Image Generation Provider

@stackbilt/llm-providers is now multi-modal — text + image inference under one package.

New: ImageProvider

import { ImageProvider } from '@stackbilt/llm-providers';

const img = new ImageProvider({
  cloudflareAi: env.AI,
  geminiApiKey: env.GEMINI_API_KEY,
});

const result = await img.generateImage({
  prompt: 'a mountain landscape at sunset',
  model: 'flux-dev',
});
// result.image: ArrayBuffer, result.responseTime, result.provider

Built-in Models

Model Provider Use Case
sdxl-lightning Cloudflare Fast drafts, free tier
flux-klein Cloudflare Balanced quality/speed
flux-dev Cloudflare Highest CF quality
gemini-flash-image Google Text rendering capable
gemini-flash-image-preview Google Latest preview model

Extracted from img-forge production codebase. Battle-tested response normalization handles all Workers AI return formats.
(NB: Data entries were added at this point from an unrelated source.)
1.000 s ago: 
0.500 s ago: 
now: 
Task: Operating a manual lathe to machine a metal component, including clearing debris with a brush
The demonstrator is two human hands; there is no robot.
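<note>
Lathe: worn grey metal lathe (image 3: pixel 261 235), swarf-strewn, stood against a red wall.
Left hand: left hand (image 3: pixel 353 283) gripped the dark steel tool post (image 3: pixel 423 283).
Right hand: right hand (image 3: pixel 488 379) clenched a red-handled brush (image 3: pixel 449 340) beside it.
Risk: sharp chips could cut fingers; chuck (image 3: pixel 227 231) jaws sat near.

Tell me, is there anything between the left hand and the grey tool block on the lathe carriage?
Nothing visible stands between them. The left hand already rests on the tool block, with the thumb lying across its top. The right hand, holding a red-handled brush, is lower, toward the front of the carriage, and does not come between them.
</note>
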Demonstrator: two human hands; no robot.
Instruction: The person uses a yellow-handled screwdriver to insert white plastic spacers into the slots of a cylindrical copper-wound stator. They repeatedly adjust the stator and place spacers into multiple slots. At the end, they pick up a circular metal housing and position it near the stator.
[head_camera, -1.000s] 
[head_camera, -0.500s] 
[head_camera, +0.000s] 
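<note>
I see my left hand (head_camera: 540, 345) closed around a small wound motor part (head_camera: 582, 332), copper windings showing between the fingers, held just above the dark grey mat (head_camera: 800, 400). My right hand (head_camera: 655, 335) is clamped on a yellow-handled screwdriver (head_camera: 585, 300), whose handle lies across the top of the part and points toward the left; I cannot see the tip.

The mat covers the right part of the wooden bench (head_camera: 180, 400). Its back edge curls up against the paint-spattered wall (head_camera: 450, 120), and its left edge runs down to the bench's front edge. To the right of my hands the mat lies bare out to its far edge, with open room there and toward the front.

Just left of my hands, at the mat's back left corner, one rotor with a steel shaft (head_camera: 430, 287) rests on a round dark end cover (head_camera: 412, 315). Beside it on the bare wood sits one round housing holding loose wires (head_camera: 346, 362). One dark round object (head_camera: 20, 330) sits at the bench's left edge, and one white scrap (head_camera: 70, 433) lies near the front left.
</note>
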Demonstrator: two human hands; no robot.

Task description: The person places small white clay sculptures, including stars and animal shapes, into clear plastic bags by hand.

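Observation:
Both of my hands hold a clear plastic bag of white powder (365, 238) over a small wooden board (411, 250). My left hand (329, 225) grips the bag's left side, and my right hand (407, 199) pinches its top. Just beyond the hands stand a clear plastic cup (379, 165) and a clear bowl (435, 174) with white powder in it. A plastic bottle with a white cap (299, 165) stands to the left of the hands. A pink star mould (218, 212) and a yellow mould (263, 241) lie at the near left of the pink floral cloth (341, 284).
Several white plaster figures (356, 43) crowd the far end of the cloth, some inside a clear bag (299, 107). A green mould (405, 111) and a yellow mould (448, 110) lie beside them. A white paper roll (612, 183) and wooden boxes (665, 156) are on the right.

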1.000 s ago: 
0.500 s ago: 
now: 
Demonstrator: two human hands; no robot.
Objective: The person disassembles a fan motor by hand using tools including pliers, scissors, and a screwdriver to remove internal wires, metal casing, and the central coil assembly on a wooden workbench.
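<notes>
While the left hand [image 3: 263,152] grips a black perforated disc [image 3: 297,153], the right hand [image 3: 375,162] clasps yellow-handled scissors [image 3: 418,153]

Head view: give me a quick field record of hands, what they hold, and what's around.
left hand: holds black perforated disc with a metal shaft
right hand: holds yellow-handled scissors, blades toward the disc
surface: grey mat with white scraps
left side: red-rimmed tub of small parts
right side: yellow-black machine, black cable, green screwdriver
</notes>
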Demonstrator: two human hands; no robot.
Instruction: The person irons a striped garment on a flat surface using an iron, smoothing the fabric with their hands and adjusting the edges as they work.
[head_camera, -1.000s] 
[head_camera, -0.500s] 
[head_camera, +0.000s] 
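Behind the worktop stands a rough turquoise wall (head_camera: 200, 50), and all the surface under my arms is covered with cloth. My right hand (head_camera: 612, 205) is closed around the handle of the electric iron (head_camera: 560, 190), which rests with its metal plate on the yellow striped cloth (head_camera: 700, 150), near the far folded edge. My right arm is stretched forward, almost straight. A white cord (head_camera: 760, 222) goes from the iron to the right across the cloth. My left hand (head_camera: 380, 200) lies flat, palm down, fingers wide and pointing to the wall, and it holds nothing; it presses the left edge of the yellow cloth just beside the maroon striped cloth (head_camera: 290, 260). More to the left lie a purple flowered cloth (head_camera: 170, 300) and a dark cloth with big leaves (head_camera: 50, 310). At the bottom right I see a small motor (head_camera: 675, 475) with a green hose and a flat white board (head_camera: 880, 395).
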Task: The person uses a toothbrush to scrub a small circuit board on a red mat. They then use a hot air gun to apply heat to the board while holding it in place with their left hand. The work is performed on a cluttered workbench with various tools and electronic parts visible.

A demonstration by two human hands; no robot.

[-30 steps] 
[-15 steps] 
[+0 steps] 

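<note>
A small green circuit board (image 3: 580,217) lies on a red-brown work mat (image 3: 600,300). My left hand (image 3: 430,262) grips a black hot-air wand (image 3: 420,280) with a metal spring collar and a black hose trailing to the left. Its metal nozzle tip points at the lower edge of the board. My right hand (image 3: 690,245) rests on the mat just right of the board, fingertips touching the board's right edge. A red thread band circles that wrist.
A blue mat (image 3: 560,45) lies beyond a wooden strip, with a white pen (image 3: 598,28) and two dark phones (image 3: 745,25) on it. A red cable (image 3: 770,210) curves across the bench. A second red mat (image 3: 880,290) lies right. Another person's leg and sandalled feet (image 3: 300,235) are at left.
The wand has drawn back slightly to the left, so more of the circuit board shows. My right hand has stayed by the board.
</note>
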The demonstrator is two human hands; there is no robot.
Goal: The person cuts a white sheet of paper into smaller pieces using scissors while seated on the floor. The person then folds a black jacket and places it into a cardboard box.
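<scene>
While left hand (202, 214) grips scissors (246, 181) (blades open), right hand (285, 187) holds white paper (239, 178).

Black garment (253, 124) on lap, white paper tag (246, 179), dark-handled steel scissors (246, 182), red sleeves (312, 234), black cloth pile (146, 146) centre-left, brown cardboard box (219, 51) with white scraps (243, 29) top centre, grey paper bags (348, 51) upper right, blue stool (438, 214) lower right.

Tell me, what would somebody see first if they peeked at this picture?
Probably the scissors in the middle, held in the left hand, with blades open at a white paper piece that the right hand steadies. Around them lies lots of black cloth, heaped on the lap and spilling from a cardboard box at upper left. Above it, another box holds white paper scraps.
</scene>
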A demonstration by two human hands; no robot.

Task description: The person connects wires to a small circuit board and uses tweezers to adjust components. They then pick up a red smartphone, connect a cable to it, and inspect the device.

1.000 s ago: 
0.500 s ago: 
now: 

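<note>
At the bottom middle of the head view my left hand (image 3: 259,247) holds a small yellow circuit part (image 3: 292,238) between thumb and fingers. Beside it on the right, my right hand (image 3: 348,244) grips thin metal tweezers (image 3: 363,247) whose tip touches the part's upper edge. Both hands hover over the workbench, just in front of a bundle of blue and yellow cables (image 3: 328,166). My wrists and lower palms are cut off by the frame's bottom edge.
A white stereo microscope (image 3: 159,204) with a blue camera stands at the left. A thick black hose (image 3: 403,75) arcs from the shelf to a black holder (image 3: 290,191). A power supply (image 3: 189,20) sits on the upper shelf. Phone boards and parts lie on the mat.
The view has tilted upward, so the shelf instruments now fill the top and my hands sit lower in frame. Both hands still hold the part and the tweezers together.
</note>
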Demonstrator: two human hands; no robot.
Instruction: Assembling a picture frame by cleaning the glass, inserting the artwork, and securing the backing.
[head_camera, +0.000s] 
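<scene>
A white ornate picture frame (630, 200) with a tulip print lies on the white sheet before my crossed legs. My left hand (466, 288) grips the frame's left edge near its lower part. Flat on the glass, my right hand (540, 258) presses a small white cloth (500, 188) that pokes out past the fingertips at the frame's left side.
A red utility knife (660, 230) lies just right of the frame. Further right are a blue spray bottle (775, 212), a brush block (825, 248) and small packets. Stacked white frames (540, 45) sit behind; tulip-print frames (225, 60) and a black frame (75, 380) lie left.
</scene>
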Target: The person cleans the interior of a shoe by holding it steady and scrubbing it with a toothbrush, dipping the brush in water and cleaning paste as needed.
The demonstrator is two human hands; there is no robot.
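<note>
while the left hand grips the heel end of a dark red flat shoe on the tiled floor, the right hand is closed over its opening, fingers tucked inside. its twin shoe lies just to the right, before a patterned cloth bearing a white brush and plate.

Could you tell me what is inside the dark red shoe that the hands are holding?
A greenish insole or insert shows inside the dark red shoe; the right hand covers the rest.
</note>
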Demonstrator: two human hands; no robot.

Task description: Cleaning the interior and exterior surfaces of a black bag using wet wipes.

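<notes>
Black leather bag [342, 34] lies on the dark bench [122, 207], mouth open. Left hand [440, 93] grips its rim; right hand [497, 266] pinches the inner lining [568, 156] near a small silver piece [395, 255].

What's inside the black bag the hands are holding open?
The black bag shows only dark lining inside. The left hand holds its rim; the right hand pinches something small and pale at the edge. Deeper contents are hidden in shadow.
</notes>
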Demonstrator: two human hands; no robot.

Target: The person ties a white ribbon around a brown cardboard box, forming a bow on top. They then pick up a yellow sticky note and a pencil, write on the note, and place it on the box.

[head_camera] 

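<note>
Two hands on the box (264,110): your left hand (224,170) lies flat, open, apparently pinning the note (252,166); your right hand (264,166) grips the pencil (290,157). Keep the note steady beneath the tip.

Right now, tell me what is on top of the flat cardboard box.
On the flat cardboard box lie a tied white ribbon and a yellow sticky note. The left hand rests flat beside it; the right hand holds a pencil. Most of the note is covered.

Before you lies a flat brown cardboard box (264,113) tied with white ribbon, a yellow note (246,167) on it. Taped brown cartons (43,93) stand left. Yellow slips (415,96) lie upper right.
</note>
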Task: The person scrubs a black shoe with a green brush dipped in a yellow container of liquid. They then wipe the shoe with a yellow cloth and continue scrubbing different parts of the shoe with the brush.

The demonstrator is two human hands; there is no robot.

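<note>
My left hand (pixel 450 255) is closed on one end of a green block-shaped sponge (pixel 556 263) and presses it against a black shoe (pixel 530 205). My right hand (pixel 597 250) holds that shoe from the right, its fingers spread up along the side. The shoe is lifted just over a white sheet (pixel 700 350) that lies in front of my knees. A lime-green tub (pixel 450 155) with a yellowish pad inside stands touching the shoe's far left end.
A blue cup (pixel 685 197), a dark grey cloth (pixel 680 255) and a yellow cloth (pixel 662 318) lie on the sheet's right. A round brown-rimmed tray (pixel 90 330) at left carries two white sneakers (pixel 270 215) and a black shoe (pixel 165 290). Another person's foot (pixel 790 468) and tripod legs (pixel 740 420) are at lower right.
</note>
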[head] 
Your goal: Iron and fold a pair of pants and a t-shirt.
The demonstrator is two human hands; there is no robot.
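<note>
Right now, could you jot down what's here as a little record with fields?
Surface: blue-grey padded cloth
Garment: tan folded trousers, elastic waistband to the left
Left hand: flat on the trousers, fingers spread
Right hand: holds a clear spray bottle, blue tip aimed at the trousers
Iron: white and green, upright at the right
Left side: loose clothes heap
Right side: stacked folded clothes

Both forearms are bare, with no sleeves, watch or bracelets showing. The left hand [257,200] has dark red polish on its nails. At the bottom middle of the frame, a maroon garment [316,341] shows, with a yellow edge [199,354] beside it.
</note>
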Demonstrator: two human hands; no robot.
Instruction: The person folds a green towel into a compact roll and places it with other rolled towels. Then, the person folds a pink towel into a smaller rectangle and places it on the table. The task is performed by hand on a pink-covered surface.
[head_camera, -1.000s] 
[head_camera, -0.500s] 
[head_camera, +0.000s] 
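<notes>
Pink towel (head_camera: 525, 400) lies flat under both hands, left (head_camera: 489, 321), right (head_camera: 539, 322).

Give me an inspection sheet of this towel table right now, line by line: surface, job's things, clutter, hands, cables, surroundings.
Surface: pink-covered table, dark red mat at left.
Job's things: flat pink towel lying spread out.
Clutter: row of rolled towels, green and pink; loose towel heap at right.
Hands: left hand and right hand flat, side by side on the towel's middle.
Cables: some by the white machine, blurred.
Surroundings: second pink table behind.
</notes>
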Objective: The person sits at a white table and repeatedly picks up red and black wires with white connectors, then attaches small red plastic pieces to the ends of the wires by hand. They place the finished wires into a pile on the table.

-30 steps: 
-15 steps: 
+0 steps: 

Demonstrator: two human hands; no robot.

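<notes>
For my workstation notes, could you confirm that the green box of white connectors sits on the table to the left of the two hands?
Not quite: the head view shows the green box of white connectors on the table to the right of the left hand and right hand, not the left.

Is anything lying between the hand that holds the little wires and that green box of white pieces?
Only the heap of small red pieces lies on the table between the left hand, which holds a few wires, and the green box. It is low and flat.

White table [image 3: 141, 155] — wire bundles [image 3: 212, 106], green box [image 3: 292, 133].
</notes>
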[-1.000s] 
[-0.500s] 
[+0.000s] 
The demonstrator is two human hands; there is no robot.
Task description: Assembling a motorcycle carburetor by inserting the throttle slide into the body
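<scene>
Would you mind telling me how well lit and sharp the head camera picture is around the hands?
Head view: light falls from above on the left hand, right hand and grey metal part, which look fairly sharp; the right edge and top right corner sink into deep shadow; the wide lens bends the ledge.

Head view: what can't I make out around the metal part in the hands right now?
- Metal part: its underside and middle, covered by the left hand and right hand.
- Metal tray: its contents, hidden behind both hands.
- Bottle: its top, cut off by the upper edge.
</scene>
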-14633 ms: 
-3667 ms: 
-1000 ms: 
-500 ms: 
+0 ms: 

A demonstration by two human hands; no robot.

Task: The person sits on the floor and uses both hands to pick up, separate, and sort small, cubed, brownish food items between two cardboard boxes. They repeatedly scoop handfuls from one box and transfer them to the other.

Full changelog: CHANGELOG.md

v1.0.0 — Production Release

01 Apr 14:12

Choose a tag to compare

First stable release. Production-tested in AEGIS cognitive kernel since v1.72.0.

Highlights

  • Zero runtime dependencies — supply chain security by design
  • 5 providers: OpenAI, Anthropic, Cloudflare Workers AI, Cerebras, Groq
  • LLMProviders.fromEnv() — one-line multi-provider setup
  • Graduated circuit breakers — automatic failover with half-open probe recovery
  • CreditLedger — per-provider budget tracking with threshold alerts + burn rate projection
  • npm provenance — every version cryptographically linked to its source commit

Install

npm install @stackbilt/llm-providers

Quick Start

import { LLMProviders } from '@stackbilt/llm-providers';

const llm = LLMProviders.fromEnv(process.env);
const response = await llm.generateResponse({
  messages: [{ role: 'user', content: 'Hello!' }],
});

See README for full documentation.
See SECURITY.md for supply chain security policy.